=== Assignment ===
Nothing but an exact copy of the listing should appear in the response.
*** Supplied material ***
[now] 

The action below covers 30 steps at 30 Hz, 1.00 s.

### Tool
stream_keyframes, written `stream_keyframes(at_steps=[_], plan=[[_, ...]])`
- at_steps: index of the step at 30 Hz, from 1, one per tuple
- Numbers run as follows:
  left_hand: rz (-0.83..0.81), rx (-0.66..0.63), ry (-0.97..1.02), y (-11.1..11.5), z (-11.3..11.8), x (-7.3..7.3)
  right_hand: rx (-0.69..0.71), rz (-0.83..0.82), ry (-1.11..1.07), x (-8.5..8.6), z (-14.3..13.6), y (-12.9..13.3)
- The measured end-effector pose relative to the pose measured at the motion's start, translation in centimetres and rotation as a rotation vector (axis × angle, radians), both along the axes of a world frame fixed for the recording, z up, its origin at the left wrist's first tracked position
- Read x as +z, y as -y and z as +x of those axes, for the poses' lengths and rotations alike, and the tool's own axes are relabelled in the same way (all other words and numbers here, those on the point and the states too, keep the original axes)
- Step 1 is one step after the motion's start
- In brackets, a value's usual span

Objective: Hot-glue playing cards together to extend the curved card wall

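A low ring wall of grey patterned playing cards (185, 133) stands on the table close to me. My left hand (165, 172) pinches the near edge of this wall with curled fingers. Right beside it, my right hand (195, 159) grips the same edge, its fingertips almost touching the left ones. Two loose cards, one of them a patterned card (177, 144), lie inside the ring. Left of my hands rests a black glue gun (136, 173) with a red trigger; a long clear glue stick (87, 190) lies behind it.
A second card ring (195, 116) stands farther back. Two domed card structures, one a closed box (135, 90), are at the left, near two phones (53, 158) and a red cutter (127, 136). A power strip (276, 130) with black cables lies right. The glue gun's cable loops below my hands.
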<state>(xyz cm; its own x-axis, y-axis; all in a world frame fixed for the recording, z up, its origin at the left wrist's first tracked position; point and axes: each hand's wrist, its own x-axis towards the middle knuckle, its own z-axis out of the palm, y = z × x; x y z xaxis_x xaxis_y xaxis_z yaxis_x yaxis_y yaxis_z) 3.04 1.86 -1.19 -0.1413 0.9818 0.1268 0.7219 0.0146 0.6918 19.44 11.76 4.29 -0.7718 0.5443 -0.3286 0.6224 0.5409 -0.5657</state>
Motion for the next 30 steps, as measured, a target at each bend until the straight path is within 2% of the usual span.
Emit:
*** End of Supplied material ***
=== Response area ===
[now] 

The action below covers 30 steps at 30 Hz, 1.00 s.

### Tool
stream_keyframes, written `stream_keyframes(at_steps=[_], plan=[[_, ...]])`
- at_steps: index of the step at 30 Hz, from 1, one per tuple
- Numbers run as follows:
  left_hand: rz (-0.83..0.81), rx (-0.66..0.63), ry (-0.97..1.02), y (-11.1..11.5), z (-11.3..11.8), x (-7.3..7.3)
  right_hand: rx (-0.69..0.71), rz (-0.83..0.82), ry (-1.11..1.07), x (-8.5..8.6), z (-14.3..13.6), y (-12.9..13.3)
- The measured end-effector pose relative to the pose measured at the motion's start, translation in centimetres and rotation as a rotation vector (axis × angle, radians), both along the axes of a world frame fixed for the recording, z up, its origin at the left wrist's first tracked position
- Read x as +z, y as -y and z as +x of those axes, for the poses' lengths and rotations alike, and the tool's own axes are relabelled in the same way (all other words and numbers here, those on the point and the states too, keep the original axes)
- Step 1 is one step after the motion's start
- In brackets, a value's usual span

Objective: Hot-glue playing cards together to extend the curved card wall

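A low ring wall of grey patterned playing cards (185, 133) stands on the table close to me. My left hand (165, 172) pinches the near edge of this wall with curled fingers. Right beside it, my right hand (195, 159) grips the same edge, its fingertips almost touching the left ones. Two loose cards, one of them a patterned card (177, 144), lie inside the ring. Left of my hands rests a black glue gun (136, 173) with a red trigger; a long clear glue stick (87, 190) lies behind it.
A second card ring (195, 116) stands farther back. Two domed card structures, one a closed box (135, 90), are at the left, near two phones (53, 158) and a red cutter (127, 136). A power strip (276, 130) with black cables lies right. The glue gun's cable loops below my hands.
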<state>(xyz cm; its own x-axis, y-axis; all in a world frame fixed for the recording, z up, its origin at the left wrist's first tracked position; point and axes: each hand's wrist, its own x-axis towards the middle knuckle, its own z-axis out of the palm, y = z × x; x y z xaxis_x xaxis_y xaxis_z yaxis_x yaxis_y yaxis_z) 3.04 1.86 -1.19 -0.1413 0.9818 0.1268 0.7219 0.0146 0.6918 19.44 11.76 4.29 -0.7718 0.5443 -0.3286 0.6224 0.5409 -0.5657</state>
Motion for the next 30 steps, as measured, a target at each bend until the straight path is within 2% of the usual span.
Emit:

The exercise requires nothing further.